A data source may have one or more datasets associated with it. These correspond to distinct schemas detected by Nexla in the source.
List All Sources
Both Nexla API and Nexla CLI support methods to list all sources in the authenticated user's account. A successful call returns detailed information like id, owner, type, credentials, activation status, and ingestion configuration about all sources.
- Nexla API
- Nexla CLI
GET /data_sources
Example:
curl https://api.nexla.io/data_sources \
-H "Authorization: Bearer <Access-Token>" \
-H "Accept: application/vnd.nexla.api.v1+json"
nexla source list
- Nexla API
- Nexla CLI
[
{
"id": 5002,
"owner": {
"id": 2,
"full_name": "Jeff Williams"
},
"org": {
"id": 1,
"name": "Nexla"
},
"access_roles": ["owner"],
"name": "Example data source",
"description": null,
"status": "ACTIVE",
"data_sets": [
{
"id": 5004,
"version": 1,
"name": null,
"description": null,
"updated_at": "2016-10-28T21:48:15.000Z",
"created_at": "2016-10-28T21:48:15.000Z"
}
],
"ingest_method": "API",
"source_type": "api_push",
"source_format": "JSON",
"source_config": null,
"poll_schedule": null,
"data_credentials": null,
"updated_at": "2016-10-28T21:48:15.000Z",
"created_at": "2016-10-28T21:48:15.000Z"
},
{
"id": 5003,
"owner": {
"id": 2,
"full_name": "Jeff Williams"
},
"org": {
"id": 1,
"name": "Nexla"
},
"access_roles": ["owner"],
"name": "Example Lat/Lng source",
"description": null,
"status": "ACTIVE",
"data_sets": [
{
"id": 5011,
"version": 1,
"name": null,
"description": null,
"updated_at": "2016-10-28T21:48:15.000Z",
"created_at": "2016-10-28T21:48:15.000Z"
}
],
"ingest_method": "POLL",
"source_type": "s3",
"source_format": "JSON",
"source_config": null,
"poll_schedule": null,
"data_credentials": {
"id": 5001,
...
},
"updated_at": "2016-10-28T21:48:15.000Z",
"created_at": "2016-10-28T21:48:15.000Z"
}
]
id status source_type name location credentials_name
------ ---------- ------------ -------- ----------------------------- ------------------
8874 PAUSED ftp test ftp://test-regression/test sftp_test
9989 ACTIVE s3 test1 s3://test-nexla.com/test s3_test
Show One Source
Fetch a specific source accessible to the authenticated user. A successful call returns detailed information like id, owner, type, credentials, activation status, and ingestion configuration about that source.

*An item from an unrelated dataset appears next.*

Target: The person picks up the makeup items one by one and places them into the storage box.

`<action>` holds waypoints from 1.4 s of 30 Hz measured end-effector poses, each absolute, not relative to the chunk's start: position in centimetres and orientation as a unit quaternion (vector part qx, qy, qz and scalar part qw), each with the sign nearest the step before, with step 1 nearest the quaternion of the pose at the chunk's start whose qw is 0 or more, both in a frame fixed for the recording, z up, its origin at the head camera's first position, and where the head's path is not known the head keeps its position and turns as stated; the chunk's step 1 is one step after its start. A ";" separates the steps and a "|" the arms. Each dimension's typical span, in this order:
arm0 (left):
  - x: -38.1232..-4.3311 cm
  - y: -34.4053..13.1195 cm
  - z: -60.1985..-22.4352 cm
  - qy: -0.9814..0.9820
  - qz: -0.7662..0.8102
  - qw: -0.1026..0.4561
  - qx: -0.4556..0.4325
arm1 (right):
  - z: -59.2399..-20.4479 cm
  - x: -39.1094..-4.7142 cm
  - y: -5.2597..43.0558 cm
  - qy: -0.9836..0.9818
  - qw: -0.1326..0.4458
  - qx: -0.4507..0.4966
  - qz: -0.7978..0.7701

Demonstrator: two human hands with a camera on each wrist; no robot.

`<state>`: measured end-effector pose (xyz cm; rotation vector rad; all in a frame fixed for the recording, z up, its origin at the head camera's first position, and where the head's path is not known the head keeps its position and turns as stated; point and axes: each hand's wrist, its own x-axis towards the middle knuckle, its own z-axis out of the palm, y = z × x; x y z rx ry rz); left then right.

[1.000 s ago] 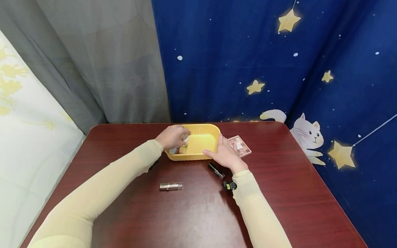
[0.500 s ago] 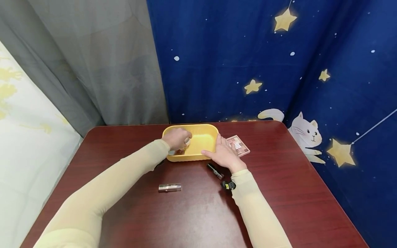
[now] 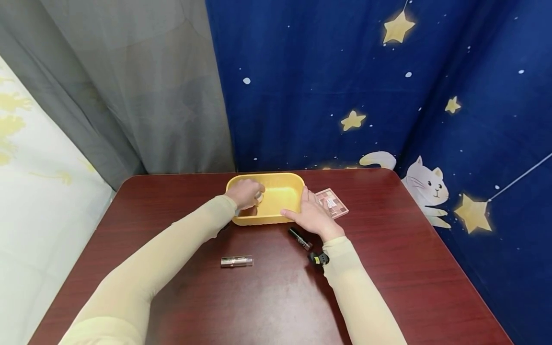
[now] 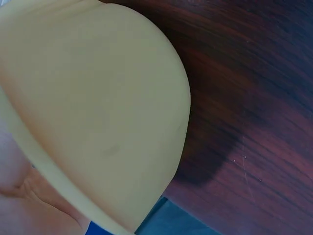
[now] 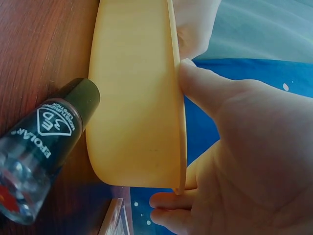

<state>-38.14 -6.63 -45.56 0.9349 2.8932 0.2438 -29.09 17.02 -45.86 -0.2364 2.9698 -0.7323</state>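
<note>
Head view: a person's L hand [image 3: 246,193] dips into the L end of a yellow bin [image 3: 281,218] on a dark red table [image 3: 276,297], fingers curled round a small white item [image 3: 259,196], approx. half-hidden. The R hand [image 3: 311,213] lies at the bin's R near corner, fingers spread, thumb on the near rim, not closed round anything. A checkered palette [image 3: 333,203] lies just R of the bin; a black tube [image 3: 300,238] and a silvery tube [image 3: 237,261] lie in front, the latter farther L.

L wrist view: the bin's outer wall fills most of the frame, w/ part of the L hand beyond the rim (fingertips hidden, so grip n/a here).

R wrist view: R thumb touches the rim, other fingers at the bin's end; black tube, marked "EPOLAR", lies beside the wall.
</note>
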 end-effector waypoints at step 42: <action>-36.5 -6.7 -45.7 0.938 0.067 0.060 0.336 | -45.8 -29.2 16.7 0.964 0.040 -0.081 -0.249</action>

In case of Nexla API, add an expand
query param with a truthy value to get more details about the source. With this parameter, full details about the related resources (detected datasets, credentials, etc) will also be returned.
- Nexla API
- Nexla CLI
GET /data_sources/{data_source_id}
Example
curl https://api.nexla.io/data_sources/5003 \
-H "Authorization: Bearer <Access-Token>" \
-H "Accept: application/vnd.nexla.api.v1+json"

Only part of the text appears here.